Fugitive Salmon: Assessing the Risks of Escaped Fish from Net-pen Aquaculture
Rosamond Naylor, Kjetil Hindar, Ian A. Fleming, Rebecca Goldberg, Susan Williams, John Volpe, Fred Whoriskey, Josh Eagle, Dennis Kelso, and Marc Mangel assess "the ecological, genetic, and socioeconomic impacts of farm salmon escapes, using a risk-assessment framework. [They] show that risks of damage to wild salmon populations, ecosystems, and society are large when salmon are farmed in their native range, when large numbers of salmon are farmed relative to the size of wild populations, and when exotic pathogens are introduced."
- Monitoring and Potential Control of Sea Lice Using an LED-based Light Trap
In the Canadian Journal of Fisheries and Aquatic Sciences," Inigo Novales Flamarique, Christina Gulbransen, Moira Galbraith, and Dario Stucchi write that "To control infestations on farmed salmon [by sea lice], several chemotherapeutants have been developed, but these are invasive (often causing fish stress and loss in production), costly, may induce parasite resistance over time, and their impact on the environment is a major social concern." They conclude that "light traps constitute an effective, noninvasive, environmentally friendly method to monitor sea lice."
Answer each question as completely as you can, using well-formed sentences.
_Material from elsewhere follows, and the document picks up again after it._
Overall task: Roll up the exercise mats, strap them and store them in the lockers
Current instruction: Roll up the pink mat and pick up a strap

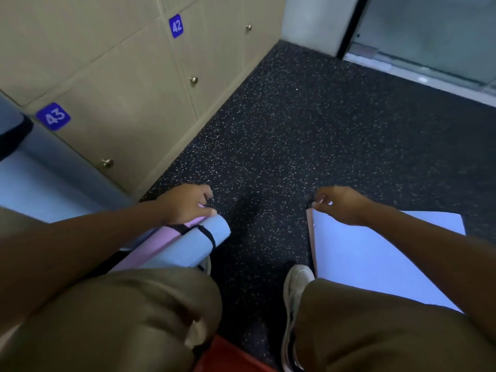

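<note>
I crouch on the dark speckled floor. Two rolled mats lie side by side by my left knee: a pink roll [150, 248] and a blue roll [188, 245] with a black strap round its end. My left hand [185, 204] sits on the far end of the pink roll, fingers curled over it. A flat blue mat [375, 259] with a pink underside lies to the right. My right hand [341, 205] pinches its near-left corner, where something small and dark shows at the fingertips.
Beige lockers [128, 84] with round knobs line the left wall, labelled 42 [176, 26] and 43 [53, 116], doors closed. A large blue-grey shape [32, 170] with a black band fills the left edge. A glass door [429, 36] stands far right. Something red [228, 355] lies between my legs.
</note>
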Available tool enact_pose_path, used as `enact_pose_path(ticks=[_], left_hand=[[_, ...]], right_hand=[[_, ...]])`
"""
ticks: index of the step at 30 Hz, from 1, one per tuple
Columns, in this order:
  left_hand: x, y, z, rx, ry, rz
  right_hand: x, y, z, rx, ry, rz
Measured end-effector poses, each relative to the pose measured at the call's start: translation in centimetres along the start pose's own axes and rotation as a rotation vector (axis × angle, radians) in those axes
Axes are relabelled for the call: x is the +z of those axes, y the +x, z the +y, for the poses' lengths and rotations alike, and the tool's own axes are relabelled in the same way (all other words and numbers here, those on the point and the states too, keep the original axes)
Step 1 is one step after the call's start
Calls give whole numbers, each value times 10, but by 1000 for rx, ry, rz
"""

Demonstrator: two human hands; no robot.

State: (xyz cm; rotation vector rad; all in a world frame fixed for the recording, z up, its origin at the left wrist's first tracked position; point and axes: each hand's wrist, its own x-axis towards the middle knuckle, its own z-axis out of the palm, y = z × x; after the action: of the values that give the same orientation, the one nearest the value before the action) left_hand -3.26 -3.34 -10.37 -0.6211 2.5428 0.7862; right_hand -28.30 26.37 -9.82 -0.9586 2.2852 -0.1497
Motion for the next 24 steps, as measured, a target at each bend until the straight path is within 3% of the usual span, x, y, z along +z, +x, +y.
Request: enact_pose_path(ticks=[11, 24], left_hand=[[57, 105, 89, 183, 32, -199], [120, 167, 77, 89, -101, -251]], right_hand=[[61, 71, 90, 182, 16, -50], [106, 182, 148, 236, -233, -222]])
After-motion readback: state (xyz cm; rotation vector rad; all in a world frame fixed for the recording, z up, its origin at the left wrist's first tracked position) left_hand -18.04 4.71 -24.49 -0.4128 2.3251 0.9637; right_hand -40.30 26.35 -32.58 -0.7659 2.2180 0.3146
Although there is no "correct" answer, please be sure to support your answer with evidence from the text, from the videos, and from any other sources you may have consulted.
- In the two-paragraph introduction Estabrook compares Atlantic salmon to tigers. Why does he compare salmon to tigers? An extended comparison is called an analogy. Does Estabrook's analogy clarify your understanding of the issue? Why?
- Why does Estabrook call barramundi "the anti-salmon"?
- One of the videos calls for consumers to ask merchants and restaurants if the salmon they are buying was wild-caught or raised in closed-containment farms. Why? What benefits to the use of closed-containment farms (or what Estabrook calls "a recirculating system") does Estabrook discuss in his article. Do these benefits make sense to you? Why?
- Marine Harvest, Canada, a salmon farming operation and the producers of one of the videos, claims that "All our hatchery salmon are raised in closed containment tanks where they stay until they reach ten to twelve months of age. When salmon are small it is possible to use closed rearing systems; but in the ocean, it is not yet possible." Read the explanation on their website, Closed Containment Salmon Farms. Is their argument convincing? Why or why not?
In a 500-word essay, describe efforts being made in your own community that promote sustainability. As you develop your essay, be specific. Include names, specific locations, and the actual activity taking place. You may document more than one effort. Can you foresee any unintended negative consequences of these efforts? If so, how might they be prevented?